TEMPO.CO, Jakarta - Ketua BEM Universitas Udayana Darryl Dwi Putra menilai tindakan represi pemerintah kepada sejumlah masyarakat sipil dalam membatasi kegiatan menjelang perhelatan G20 sebagai penyempitan demokrasi. Dalam keterangannya, ia pun menyebut pembatasan seperti pemberhentian paksa kegiatan masyarakat menuai trauma bagi sejumlah penduduk Bali.

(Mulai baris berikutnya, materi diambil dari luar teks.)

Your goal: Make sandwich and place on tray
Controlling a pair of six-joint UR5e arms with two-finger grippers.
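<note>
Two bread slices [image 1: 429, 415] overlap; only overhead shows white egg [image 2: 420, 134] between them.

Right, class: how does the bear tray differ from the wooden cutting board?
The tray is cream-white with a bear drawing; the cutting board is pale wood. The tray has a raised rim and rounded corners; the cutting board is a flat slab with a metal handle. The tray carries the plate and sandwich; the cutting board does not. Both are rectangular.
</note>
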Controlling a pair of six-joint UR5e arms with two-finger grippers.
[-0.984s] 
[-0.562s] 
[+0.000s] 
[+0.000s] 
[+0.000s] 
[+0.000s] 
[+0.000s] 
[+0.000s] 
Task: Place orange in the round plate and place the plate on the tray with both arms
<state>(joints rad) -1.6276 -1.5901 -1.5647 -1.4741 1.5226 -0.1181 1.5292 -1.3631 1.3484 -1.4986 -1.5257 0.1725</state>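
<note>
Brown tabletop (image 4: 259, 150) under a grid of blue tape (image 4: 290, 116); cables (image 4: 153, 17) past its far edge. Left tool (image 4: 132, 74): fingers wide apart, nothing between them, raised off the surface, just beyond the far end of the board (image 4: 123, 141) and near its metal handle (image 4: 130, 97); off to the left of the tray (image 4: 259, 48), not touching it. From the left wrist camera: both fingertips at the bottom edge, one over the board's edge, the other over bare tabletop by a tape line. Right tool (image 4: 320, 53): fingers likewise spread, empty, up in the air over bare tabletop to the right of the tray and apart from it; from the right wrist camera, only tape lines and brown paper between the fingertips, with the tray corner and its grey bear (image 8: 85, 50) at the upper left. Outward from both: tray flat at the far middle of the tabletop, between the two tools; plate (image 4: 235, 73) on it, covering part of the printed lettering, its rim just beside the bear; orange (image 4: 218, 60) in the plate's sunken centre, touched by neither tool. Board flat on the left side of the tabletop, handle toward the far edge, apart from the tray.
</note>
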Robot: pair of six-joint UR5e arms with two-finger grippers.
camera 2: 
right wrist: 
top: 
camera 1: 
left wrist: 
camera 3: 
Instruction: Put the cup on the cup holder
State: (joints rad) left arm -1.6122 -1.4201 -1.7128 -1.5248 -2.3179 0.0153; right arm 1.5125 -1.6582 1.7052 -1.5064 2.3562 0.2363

Selain terjadi pembatasan ruang demokrasi bagi masyarakat umum, kampus pun menjadi sasaran ancaman pembatasan untuk kebutuhan persiapan pengamanan G20. Hal itu disampaikan Darryl saat memberikan keterangan perihal kondisi pembatasan kegiatan masyarakat sipil menjelang perhelatan G20 di Bali melalui diskusi publik yang diselenggarakan Lokataru pada Selasa, 22 November 2022.
Darryl mengatakan, pada 15 November sebanyak 7 mahasiswa ditangkap oleh Satpol PP ketika melakukan aksi diam di Jalan Sudirman, Bali.
“Yang jadi pertanyaan, kenapa kegiatan mahasiswa sangat dianggap sebagai ancaman,” ujar Darryl.
Darryl menyebutkan bahwa pihak kampus juga membatasi kegiatan mahasiswa seperti menutup fasilitas student center sebagai tempat anggota BEM Universitas Udayana berkegiatan. Ia juga menambahkan bahwa lokasi Universitas Udayana di Sudirman, Bali tidak masuk ke dalam titik pengamanan presidensi G20.
Selain itu, Darryl pun mengalami ancaman doxxing. Ia mengatakan namanya sempat berada di trending Twitter sebagai “Darryl bikin malu negara” usai ia memantik ruang diskusi dengan mengunggah ulang postingan Greenpeace melalui akun Instagram pribadinya pada 16 November lalu.
“Itu banyak sekali foto saya yang diambil bahkan foto teman saya yang diambil,” ujar Darryl.
Ia pun belum mengetahui pihak yang bertanggung jawab atas kejadian itu. Darryl menambahkan, hal itu menjadi kekhawatiran terbesarnya.
Sebelumnya, sejumlah lembaga swadaya masyarakat mengecam aksi represif yang dilakukan aparat keamanan saat pergelaran Konferensi Tingkat Tinggi G20. Pasalnya, sejumlah kegiatan memreka dihentikan secara paksa oleh aparat keamanan. Beberapa kegiatan yang dihentikan di antaranya kampanye Greenpeace dan pembubaran rapat internal Yayasan Lembaga Bantuan Hukum Indonesia (YLBHI) misalnya, sempat . Selain itu, ada juga demonstran dari Indonesia People Assembly (IPA) yang ditangkap saat berdemonstrasi mengkritik G20.
ALFITRIA NEFI PRATIWI
Berita ini telah dikoreksi pada Rabu, 23 November 2022 pukul 22.18 WIB.